Among the lines below, restate word for word only those from the line with "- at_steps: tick" through the line with "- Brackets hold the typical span", with both end lines kept.

*** Opening of Supplied material ***

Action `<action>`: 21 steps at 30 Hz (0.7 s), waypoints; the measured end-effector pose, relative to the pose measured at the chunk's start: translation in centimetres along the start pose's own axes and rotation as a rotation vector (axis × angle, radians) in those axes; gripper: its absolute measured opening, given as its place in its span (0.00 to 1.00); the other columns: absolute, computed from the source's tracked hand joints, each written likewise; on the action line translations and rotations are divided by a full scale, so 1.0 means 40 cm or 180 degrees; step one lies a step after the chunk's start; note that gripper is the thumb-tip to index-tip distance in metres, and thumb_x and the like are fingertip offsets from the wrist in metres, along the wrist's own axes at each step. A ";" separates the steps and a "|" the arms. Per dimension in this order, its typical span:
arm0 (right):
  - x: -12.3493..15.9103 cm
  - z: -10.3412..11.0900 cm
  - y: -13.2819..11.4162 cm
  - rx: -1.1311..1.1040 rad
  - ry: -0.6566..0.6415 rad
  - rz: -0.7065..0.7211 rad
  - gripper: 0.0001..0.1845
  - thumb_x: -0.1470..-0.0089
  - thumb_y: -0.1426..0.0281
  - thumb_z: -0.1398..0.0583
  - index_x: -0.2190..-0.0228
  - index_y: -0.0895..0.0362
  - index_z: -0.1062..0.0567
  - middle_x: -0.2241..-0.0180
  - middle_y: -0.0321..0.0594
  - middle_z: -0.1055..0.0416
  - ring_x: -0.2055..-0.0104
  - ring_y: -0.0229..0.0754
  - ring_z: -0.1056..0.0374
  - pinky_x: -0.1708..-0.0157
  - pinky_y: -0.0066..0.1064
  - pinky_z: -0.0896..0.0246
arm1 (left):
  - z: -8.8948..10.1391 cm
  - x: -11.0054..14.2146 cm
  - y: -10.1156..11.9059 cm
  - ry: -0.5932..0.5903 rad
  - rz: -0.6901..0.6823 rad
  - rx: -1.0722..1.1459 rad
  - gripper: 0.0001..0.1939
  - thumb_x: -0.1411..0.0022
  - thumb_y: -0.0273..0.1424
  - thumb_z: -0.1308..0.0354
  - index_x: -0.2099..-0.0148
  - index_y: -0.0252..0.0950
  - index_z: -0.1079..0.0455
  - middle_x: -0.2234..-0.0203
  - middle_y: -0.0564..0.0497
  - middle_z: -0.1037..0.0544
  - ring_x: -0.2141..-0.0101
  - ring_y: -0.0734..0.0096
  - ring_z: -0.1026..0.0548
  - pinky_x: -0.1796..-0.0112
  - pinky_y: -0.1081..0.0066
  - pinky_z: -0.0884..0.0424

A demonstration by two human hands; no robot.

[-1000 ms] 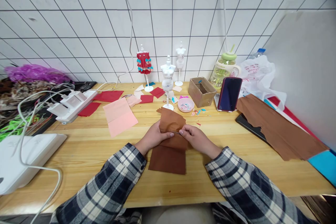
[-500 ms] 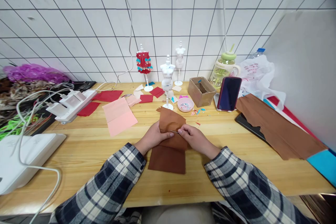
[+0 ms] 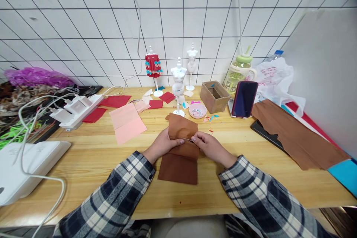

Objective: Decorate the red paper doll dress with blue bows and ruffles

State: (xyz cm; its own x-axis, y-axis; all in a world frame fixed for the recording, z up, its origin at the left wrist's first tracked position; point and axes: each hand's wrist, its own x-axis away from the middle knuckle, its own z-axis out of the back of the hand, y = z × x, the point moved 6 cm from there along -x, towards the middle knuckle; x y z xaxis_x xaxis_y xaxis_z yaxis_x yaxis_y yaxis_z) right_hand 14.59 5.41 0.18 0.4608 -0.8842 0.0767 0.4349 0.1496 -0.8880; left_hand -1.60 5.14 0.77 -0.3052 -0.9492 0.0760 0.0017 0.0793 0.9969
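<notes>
A piece of brown cloth (image 3: 178,169), creased across its middle, is held up in front of me over the wooden table. My left hand (image 3: 164,144) is closed on its left edge, thumb lying on top and fingers hidden behind. Across the cloth runs a thin needle (image 3: 187,140), its left end close to my left thumb. My right hand (image 3: 209,148) pinches the needle's right end between thumb and forefinger, against the cloth's right side. Just beyond the cloth stands a bare white mini dress form (image 3: 178,76).
Behind are a form in a red ruffled dress (image 3: 153,66), another white form (image 3: 192,61), a pink bead dish (image 3: 198,111) and a cardboard box (image 3: 214,97). Pink cloth (image 3: 127,122) and a power strip (image 3: 79,111) lie left; a phone (image 3: 244,98) and brown fabric (image 3: 298,137) are right.
Both hands and the cloth stay almost in place, with only tiny finger movement around the needle. The whole view shifts slightly.
</notes>
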 end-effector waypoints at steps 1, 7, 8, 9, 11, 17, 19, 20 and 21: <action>0.000 0.000 0.000 -0.0005 -0.0008 -0.0006 0.16 0.41 0.58 0.48 0.74 0.56 0.36 0.77 0.31 0.42 0.73 0.36 0.46 0.74 0.28 0.52 | 0.001 0.000 -0.001 0.0003 0.0000 -0.0005 0.31 0.52 0.32 0.31 0.46 0.34 0.33 0.49 0.42 0.25 0.49 0.51 0.27 0.48 0.53 0.33; 0.002 0.001 -0.002 0.0038 -0.0002 -0.0017 0.16 0.41 0.58 0.48 0.74 0.55 0.36 0.78 0.30 0.42 0.74 0.36 0.46 0.74 0.28 0.52 | 0.006 -0.001 -0.001 0.0080 -0.0055 -0.0089 0.31 0.53 0.32 0.31 0.46 0.33 0.33 0.49 0.41 0.25 0.49 0.50 0.28 0.47 0.53 0.34; 0.003 0.002 -0.003 0.0049 0.0002 -0.0016 0.15 0.41 0.59 0.48 0.74 0.55 0.36 0.78 0.30 0.42 0.74 0.36 0.46 0.74 0.28 0.52 | 0.006 -0.001 0.000 0.0078 -0.0057 -0.0096 0.31 0.53 0.32 0.31 0.46 0.33 0.33 0.49 0.41 0.25 0.49 0.51 0.28 0.47 0.53 0.34; 0.003 0.002 -0.003 0.0063 0.0008 -0.0016 0.15 0.41 0.59 0.48 0.74 0.55 0.36 0.78 0.30 0.43 0.74 0.36 0.46 0.74 0.28 0.52 | 0.006 -0.001 0.000 0.0074 -0.0059 -0.0101 0.30 0.53 0.32 0.31 0.46 0.33 0.33 0.49 0.41 0.25 0.49 0.51 0.28 0.47 0.53 0.34; 0.004 0.003 -0.002 0.0086 0.0023 -0.0019 0.16 0.41 0.58 0.48 0.74 0.55 0.36 0.78 0.30 0.42 0.74 0.36 0.46 0.74 0.28 0.52 | 0.005 -0.001 0.001 0.0067 -0.0061 -0.0096 0.31 0.53 0.33 0.31 0.46 0.34 0.33 0.49 0.42 0.25 0.48 0.51 0.28 0.47 0.53 0.34; 0.003 -0.003 -0.007 0.0085 -0.0025 0.0014 0.17 0.40 0.57 0.50 0.75 0.55 0.37 0.77 0.31 0.41 0.73 0.36 0.45 0.73 0.28 0.51 | 0.000 -0.001 -0.004 -0.0015 -0.0088 -0.0041 0.31 0.52 0.32 0.31 0.45 0.33 0.34 0.48 0.41 0.26 0.48 0.51 0.28 0.47 0.53 0.34; 0.002 -0.006 -0.009 0.0108 0.0000 0.0034 0.17 0.40 0.57 0.50 0.75 0.55 0.37 0.77 0.31 0.41 0.73 0.36 0.45 0.72 0.28 0.51 | -0.002 -0.003 -0.007 -0.0065 -0.0130 -0.0044 0.32 0.52 0.32 0.31 0.45 0.33 0.34 0.48 0.41 0.26 0.48 0.51 0.28 0.47 0.53 0.35; 0.001 -0.007 -0.010 0.0120 0.0023 0.0047 0.17 0.41 0.58 0.49 0.75 0.55 0.36 0.77 0.31 0.41 0.73 0.36 0.45 0.72 0.28 0.50 | -0.002 -0.004 -0.008 -0.0081 -0.0151 -0.0052 0.32 0.53 0.32 0.31 0.45 0.33 0.34 0.47 0.41 0.26 0.48 0.51 0.28 0.46 0.53 0.35; 0.001 -0.009 -0.011 0.0128 0.0046 0.0062 0.16 0.41 0.58 0.49 0.74 0.55 0.36 0.77 0.31 0.41 0.73 0.36 0.45 0.71 0.28 0.50 | -0.002 -0.005 -0.010 -0.0089 -0.0168 -0.0067 0.32 0.53 0.32 0.31 0.45 0.34 0.33 0.47 0.41 0.26 0.47 0.52 0.29 0.46 0.53 0.35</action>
State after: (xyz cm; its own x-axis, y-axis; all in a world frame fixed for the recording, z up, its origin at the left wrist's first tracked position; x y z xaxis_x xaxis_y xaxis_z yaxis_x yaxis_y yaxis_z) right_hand 14.14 5.16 0.43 0.4584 -0.8871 0.0528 0.4568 0.1842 -0.8703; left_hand -1.48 5.26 0.38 -0.3319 -0.9430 0.0229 0.0049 0.0226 0.9997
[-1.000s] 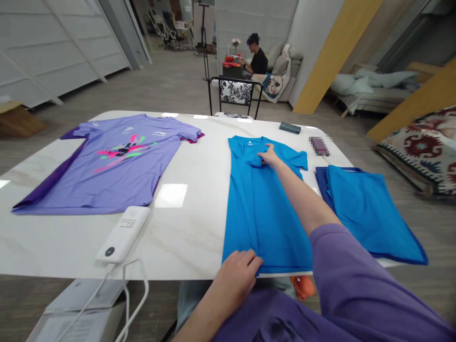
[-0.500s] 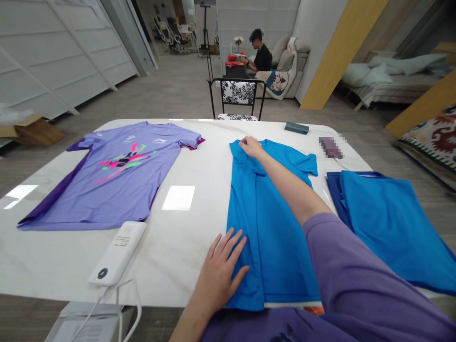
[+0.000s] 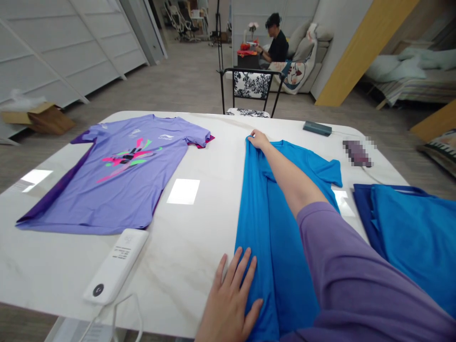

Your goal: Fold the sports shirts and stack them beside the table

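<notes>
A patterned chair point(image 3: 252, 85) stands on grey flooring point(image 3: 178, 85).

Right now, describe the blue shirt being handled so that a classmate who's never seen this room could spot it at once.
Find the white table and look right of the lilac shirt. There lies the blue shirt, the left hand over its near part and the right hand pinching its far left corner. Unlike the folded blue cloth farther right, it shows a short sleeve.

Matt cloth is seen in the blue shirt point(image 3: 285, 237) at five o'clock and the lilac shirt point(image 3: 128, 194) at nine; the bench point(image 3: 192, 242) is finished smooth and glossy.
</notes>
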`<state>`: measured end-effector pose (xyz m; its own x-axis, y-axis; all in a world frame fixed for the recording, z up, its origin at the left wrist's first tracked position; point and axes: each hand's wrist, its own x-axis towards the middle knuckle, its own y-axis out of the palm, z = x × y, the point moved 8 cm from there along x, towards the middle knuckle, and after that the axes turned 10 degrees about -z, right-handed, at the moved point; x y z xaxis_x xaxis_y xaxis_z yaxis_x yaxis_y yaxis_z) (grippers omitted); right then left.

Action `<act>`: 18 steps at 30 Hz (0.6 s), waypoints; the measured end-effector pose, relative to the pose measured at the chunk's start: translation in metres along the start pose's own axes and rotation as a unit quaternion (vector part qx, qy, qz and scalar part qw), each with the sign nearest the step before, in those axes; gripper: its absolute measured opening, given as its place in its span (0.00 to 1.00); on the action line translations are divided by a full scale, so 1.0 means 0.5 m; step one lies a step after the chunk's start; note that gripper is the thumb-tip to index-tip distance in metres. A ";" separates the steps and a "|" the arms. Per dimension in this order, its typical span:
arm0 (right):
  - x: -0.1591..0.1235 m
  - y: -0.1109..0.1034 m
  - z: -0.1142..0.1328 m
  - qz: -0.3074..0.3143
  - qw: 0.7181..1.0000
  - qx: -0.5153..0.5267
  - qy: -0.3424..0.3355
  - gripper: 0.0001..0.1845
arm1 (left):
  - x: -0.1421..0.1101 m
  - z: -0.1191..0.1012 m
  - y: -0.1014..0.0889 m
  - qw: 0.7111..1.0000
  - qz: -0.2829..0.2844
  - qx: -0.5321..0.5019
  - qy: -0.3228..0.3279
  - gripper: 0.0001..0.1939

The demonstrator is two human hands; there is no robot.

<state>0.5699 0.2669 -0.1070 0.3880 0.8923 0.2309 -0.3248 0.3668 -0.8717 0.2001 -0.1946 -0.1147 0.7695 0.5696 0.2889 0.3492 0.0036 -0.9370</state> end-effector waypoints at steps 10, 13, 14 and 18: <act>-0.133 -0.133 -0.065 -0.055 0.991 -0.118 -0.011 0.32 | -0.009 -0.005 -0.015 1.000 0.009 0.012 -0.020 0.48; -0.243 -0.166 -0.129 -0.007 0.987 -0.159 -0.014 0.34 | -0.018 -0.014 -0.018 1.000 0.005 0.010 -0.010 0.45; -0.281 -0.170 -0.143 0.010 0.987 -0.162 -0.020 0.34 | -0.021 -0.019 -0.017 1.000 0.006 0.006 0.001 0.44; -0.394 -0.204 -0.160 -0.003 0.988 -0.150 -0.047 0.31 | -0.029 -0.038 -0.011 0.999 0.019 -0.017 0.029 0.41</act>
<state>0.5956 0.0327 -0.0981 0.3030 0.9157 0.2639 -0.0465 0.2908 -0.9557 0.1971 -0.2187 -0.1098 0.8116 0.5210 0.2643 0.3362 -0.0467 -0.9406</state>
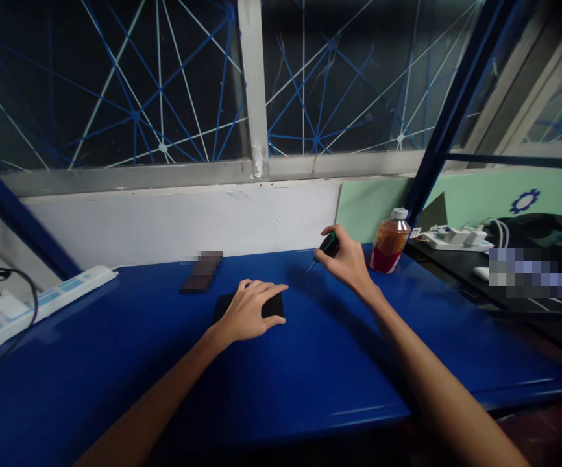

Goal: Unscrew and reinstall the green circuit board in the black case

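Two bare hands work above a glossy blue desk (261,389), one laid on a flat, rectangular black object (274,307), the other lifting a screwdriver with a green-and-black handle (330,244) and a thin metal shaft. The black object lies around the middle of the desk, between the near edge and the far edge along the wall. The left hand (248,311) rests across it, open, thumb and forefinger spread apart at its right-hand side; the palm hides much of the surface. The right hand (352,259) grips the screwdriver by its handle, closer to the far edge, with thumb and fingers closed around it. The tool's long axis slants down and leftward, its shaft aimed roughly toward the object's right side but well short of it; whether the tip touches the desk cannot be told. The left hand is clearly the nearer to the object. A dark, slim rectangular slab (196,280) lies to its left, near the far edge. A clear plastic bottle of orange drink with a red label (390,245) stands by the far right corner, and a white-and-blue power strip (74,290) runs along the left edge.
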### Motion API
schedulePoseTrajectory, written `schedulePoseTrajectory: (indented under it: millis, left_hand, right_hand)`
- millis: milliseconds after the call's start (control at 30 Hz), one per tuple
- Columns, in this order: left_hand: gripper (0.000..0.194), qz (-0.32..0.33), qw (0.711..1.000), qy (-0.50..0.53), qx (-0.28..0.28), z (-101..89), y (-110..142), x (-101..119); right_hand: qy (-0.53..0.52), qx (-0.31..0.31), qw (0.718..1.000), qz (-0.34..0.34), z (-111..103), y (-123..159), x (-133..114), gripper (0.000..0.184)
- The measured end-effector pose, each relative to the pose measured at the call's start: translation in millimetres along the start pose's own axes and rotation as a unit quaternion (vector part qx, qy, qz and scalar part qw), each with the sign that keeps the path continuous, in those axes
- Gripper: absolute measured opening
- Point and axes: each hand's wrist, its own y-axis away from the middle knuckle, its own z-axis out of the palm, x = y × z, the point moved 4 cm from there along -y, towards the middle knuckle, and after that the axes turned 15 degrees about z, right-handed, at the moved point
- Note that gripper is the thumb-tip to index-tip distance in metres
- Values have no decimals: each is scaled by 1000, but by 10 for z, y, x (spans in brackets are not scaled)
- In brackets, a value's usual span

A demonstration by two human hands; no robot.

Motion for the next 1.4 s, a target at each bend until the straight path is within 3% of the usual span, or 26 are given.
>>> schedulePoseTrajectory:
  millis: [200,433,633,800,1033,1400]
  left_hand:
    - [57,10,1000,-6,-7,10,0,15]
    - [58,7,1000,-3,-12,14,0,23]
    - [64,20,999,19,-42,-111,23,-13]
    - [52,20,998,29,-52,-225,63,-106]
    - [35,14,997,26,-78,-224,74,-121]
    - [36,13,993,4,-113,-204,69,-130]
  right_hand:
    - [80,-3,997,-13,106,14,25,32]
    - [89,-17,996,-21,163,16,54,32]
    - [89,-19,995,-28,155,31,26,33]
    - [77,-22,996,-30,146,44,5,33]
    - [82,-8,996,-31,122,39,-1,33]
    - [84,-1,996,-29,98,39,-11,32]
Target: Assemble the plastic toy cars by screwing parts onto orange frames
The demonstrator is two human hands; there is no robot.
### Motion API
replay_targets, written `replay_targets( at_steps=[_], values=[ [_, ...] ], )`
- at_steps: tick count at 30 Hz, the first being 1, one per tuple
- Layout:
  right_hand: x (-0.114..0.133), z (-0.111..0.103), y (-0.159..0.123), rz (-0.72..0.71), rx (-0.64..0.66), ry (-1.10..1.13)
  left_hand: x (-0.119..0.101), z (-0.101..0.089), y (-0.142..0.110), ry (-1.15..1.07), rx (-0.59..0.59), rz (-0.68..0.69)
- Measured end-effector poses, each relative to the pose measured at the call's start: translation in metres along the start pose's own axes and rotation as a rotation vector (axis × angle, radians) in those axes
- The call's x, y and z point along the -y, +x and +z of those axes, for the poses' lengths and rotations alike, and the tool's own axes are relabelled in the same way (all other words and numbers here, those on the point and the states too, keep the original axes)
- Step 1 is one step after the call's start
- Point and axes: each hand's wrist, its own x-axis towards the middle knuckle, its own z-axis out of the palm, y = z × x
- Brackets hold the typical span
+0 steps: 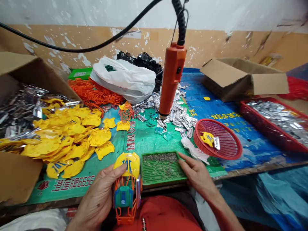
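My left hand [99, 195] grips a half-built toy car [127, 186] near my lap: a yellow shell on top, an orange frame, a teal block and a silvery piece at its side. To its right my right hand [197, 175] rests with fingers stretched out on the edge of a green screw tray [161, 166] filled with small screws. It holds nothing that I can see. An orange electric screwdriver [171, 80] hangs on a coiled cable above the table's middle.
A pile of yellow shells [69, 134] spills from a cardboard box at left. Orange frames [92, 91], a white plastic bag [124, 78] and loose silver parts [179, 112] lie behind. A red round basket [220, 139], a red tray [274, 123] and a cardboard box [243, 78] stand at right.
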Motion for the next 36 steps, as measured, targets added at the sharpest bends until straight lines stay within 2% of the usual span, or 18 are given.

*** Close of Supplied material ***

Exercise result:
- at_steps: tick count at 30 Hz, the first being 1, one per tuple
- Layout:
  right_hand: x (-0.114..0.133), z (-0.111..0.103), y (-0.159..0.123), rz (-0.72..0.71), rx (-0.64..0.66), ry (-1.10..1.13)
  left_hand: x (-0.119..0.101), z (-0.101..0.089), y (-0.142..0.110), ry (-1.15..1.07), rx (-0.59..0.59), rz (-0.68..0.69)
- Measured end-effector poses, each relative to the pose measured at the call's start: translation in metres along the start pose's own axes and rotation as a rotation vector (axis × angle, radians) in those axes
- The call's x, y and z point along the -y, +x and +z of those axes, for the poses' lengths and rotations alike, and the tool's own axes are relabelled in the same way (all other words and numbers here, those on the point and the states too, keep the original axes)
- Step 1 is one step after the call's start
- Point and axes: each hand's wrist, its own x-axis towards the middle knuckle, its own z-axis out of the palm, y = z × x
- Brackets hold the typical span

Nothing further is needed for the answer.